I've always heard about Willeford as a writer of hardboiled crime novels and The Burnt Orange Heresy is described as his best noir novel which is why is caught me off guard when I started reading. A large part of the book is Figueras expounding on art and the role of the art critic. For a third or more of the book, Berenice serves to ask naive questions and give James an excuse to explain art and why she isn't qualified to have an opinion. This makes Figueras very unlikable and puts the reader's sympathy with Berenice. She asks the question that came to me as well: How do you know Debierue is the world's greatest painter when no one has seen his paintings? I was solidly in Berenice's corner when she tries to express that art should be accessible to people and James holding forth that art has a higher purpose. I don't know this for sure but I suspect that Willeford is poking a bit of fun at people who take art too seriously. Wait until you read James' description of Debierue's work, No. One, that launched Debierue's reputation as an artist. Besides being an audience for James' pontifications, Berenice also acts, unsuccessfully, as James' conscience in the events that occur.

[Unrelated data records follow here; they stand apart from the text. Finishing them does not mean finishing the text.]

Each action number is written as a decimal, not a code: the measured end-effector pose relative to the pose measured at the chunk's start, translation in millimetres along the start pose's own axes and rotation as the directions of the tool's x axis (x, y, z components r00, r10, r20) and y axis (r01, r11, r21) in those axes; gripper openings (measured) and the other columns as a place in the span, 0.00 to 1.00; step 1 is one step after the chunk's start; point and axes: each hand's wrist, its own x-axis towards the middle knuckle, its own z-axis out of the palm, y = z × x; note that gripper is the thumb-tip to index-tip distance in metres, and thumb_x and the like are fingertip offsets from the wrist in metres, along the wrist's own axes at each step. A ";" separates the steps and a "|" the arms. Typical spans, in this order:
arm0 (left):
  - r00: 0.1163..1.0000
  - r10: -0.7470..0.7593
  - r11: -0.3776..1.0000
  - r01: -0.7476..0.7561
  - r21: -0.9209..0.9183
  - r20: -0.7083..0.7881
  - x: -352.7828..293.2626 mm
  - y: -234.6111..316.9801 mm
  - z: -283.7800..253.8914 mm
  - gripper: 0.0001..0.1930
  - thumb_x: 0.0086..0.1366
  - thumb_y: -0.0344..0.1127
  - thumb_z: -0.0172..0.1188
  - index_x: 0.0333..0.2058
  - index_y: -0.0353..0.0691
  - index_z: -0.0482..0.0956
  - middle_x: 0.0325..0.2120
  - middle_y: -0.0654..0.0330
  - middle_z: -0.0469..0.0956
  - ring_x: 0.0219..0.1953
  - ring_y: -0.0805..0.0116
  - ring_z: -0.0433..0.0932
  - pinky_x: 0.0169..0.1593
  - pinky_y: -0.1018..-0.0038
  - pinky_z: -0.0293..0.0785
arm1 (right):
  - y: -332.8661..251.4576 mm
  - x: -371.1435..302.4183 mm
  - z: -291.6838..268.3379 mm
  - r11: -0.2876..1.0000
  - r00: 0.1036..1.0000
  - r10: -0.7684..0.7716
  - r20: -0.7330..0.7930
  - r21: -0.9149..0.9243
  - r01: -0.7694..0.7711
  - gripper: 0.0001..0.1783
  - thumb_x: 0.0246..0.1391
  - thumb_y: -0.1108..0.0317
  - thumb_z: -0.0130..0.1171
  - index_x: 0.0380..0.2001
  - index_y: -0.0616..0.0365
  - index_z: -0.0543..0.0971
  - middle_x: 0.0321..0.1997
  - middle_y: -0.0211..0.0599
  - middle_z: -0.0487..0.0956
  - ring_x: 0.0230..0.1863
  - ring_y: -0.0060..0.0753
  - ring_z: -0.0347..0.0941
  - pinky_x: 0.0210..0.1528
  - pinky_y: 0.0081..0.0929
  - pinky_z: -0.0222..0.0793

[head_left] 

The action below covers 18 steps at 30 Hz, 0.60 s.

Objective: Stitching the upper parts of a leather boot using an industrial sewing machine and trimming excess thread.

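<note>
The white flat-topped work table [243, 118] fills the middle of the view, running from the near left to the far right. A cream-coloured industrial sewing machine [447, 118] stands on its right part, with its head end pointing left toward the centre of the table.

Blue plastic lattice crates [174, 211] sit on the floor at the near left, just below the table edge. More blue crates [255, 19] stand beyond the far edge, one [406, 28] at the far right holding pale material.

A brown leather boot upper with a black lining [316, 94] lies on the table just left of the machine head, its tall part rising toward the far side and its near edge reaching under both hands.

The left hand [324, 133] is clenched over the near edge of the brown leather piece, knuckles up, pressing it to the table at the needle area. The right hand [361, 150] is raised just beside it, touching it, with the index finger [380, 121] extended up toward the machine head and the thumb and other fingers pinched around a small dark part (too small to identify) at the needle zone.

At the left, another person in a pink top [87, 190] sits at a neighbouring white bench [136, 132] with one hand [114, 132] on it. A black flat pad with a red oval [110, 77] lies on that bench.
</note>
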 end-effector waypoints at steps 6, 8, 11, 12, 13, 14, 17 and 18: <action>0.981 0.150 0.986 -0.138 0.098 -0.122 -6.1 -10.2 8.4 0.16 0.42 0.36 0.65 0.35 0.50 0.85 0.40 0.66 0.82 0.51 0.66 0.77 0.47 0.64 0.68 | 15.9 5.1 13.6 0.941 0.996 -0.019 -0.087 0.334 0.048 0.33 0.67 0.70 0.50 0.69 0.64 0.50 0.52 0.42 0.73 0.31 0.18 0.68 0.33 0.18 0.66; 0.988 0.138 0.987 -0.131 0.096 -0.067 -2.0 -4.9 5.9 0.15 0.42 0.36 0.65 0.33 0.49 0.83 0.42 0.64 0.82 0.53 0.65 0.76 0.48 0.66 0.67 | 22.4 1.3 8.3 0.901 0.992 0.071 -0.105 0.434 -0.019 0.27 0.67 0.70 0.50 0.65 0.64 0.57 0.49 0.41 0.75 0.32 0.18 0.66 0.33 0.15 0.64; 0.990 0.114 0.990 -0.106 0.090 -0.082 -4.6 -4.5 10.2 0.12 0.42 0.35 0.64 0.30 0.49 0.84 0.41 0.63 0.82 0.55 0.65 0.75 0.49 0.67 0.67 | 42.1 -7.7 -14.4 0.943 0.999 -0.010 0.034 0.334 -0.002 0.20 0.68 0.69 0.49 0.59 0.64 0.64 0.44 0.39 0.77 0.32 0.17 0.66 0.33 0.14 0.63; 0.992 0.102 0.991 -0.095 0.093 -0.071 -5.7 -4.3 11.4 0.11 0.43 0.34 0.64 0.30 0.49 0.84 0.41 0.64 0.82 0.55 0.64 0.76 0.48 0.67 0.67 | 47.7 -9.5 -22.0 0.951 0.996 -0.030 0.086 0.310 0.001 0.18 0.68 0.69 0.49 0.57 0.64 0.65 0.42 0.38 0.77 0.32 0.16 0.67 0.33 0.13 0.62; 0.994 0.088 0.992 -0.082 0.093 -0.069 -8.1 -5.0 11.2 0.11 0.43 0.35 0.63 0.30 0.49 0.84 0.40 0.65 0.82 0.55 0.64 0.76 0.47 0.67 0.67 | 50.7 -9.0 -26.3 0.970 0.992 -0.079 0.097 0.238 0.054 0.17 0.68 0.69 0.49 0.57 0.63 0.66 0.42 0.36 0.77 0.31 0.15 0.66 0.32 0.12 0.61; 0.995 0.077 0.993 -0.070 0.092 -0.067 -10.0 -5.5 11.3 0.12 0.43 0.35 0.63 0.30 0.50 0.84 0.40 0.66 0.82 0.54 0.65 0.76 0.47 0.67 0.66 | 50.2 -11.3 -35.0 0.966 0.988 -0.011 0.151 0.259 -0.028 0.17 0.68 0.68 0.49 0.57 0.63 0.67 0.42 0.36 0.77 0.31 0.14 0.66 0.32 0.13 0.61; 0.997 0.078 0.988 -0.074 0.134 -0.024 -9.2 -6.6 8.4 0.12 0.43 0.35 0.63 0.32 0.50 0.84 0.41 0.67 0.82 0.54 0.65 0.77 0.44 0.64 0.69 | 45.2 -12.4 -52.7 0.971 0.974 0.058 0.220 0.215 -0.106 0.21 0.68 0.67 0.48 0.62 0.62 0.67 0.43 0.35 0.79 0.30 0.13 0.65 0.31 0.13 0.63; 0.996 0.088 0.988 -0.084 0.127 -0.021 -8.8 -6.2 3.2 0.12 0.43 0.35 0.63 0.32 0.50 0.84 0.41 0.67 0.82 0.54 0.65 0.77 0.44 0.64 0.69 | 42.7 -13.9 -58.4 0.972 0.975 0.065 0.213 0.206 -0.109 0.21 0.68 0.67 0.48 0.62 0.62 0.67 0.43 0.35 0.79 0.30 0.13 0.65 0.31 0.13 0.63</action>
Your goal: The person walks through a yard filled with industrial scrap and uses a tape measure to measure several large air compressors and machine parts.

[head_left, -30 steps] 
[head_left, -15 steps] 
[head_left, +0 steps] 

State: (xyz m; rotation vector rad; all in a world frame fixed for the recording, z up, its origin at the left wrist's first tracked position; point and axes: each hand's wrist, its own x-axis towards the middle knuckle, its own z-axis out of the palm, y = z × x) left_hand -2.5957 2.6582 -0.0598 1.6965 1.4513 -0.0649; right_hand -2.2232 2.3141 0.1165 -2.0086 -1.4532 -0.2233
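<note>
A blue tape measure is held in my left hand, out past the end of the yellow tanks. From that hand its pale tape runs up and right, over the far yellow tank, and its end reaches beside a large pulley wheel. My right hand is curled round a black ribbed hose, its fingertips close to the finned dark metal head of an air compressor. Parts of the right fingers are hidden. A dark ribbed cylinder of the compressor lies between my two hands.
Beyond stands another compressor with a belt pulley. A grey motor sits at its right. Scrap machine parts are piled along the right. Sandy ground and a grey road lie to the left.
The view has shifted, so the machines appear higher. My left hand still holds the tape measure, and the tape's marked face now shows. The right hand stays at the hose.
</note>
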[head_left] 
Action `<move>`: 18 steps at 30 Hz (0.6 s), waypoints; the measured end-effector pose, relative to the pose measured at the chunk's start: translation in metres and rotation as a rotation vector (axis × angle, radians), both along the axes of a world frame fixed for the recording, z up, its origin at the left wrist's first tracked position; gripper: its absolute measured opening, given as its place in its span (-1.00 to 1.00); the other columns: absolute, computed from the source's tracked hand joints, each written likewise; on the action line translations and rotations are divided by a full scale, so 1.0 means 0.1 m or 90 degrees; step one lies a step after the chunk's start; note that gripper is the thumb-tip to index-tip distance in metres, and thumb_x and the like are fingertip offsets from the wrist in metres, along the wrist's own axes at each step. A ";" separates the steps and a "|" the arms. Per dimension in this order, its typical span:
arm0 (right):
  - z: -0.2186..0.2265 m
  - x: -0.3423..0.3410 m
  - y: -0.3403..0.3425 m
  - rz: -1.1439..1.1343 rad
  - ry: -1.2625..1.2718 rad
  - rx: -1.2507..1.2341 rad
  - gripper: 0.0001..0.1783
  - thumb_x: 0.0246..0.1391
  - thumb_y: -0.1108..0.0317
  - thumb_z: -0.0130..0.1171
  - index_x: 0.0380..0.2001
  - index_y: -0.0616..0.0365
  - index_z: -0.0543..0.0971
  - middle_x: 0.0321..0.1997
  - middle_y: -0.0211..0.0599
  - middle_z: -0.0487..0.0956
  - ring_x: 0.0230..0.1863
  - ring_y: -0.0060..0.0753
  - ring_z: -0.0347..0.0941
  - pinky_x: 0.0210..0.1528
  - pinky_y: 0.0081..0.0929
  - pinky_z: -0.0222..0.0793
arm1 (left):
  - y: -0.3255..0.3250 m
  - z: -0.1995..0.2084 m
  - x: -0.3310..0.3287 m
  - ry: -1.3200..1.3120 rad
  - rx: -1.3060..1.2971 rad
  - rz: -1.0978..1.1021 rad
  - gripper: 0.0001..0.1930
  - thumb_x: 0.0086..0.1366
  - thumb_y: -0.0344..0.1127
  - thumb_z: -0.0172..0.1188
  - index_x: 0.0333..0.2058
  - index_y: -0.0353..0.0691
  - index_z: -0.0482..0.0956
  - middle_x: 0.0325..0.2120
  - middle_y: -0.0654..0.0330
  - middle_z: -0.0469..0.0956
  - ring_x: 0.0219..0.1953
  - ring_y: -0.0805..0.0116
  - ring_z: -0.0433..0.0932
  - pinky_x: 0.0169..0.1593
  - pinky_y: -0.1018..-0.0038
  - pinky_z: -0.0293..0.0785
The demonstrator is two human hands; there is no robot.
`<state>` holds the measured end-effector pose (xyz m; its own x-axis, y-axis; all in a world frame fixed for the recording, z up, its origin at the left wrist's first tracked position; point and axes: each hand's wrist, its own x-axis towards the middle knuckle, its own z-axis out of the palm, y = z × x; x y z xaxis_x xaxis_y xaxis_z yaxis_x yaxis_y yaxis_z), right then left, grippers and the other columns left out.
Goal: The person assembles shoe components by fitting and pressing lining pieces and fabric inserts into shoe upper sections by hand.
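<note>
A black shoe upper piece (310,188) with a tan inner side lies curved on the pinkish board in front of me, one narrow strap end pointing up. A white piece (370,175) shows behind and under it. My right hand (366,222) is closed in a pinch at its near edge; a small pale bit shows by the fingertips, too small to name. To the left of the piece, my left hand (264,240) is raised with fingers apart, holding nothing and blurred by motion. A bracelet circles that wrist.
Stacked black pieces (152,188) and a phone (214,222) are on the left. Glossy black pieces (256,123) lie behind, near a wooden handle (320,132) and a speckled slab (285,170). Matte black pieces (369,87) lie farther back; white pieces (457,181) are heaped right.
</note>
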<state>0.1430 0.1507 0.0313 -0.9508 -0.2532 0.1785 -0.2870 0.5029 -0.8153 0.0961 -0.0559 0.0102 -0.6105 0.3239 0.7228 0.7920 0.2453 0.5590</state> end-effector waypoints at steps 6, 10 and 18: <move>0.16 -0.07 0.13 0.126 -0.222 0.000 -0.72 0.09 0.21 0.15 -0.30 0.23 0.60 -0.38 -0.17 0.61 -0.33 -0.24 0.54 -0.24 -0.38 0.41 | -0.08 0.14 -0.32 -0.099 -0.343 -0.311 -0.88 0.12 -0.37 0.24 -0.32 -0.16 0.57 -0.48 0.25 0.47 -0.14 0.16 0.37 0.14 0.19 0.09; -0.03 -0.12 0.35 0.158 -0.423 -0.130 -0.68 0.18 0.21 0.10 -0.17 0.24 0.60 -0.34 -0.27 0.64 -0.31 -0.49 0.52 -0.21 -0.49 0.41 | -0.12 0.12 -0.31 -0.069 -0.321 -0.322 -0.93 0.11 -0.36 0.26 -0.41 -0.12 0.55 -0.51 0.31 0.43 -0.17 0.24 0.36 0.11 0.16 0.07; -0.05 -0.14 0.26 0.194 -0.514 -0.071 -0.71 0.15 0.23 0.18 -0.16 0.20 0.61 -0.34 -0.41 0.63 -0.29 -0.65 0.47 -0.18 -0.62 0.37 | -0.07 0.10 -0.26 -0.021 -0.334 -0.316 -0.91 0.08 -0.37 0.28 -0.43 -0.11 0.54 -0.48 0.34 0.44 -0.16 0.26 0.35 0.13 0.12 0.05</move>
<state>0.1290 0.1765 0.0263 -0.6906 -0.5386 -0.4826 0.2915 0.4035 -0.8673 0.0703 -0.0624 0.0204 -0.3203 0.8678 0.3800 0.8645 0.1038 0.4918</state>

You might be wondering why you would want to read a book that is essentially an art lecture. I think it is carefully constructed to develop Figueras as a noir figure who will meet the inevitable end of a noir figure. I was expecting the fall but not how the story actually wrapped up in the last eight paragraphs. This is an engrossing story that kept my interest until the end and confirmed that I want to read everything Willeford wrote.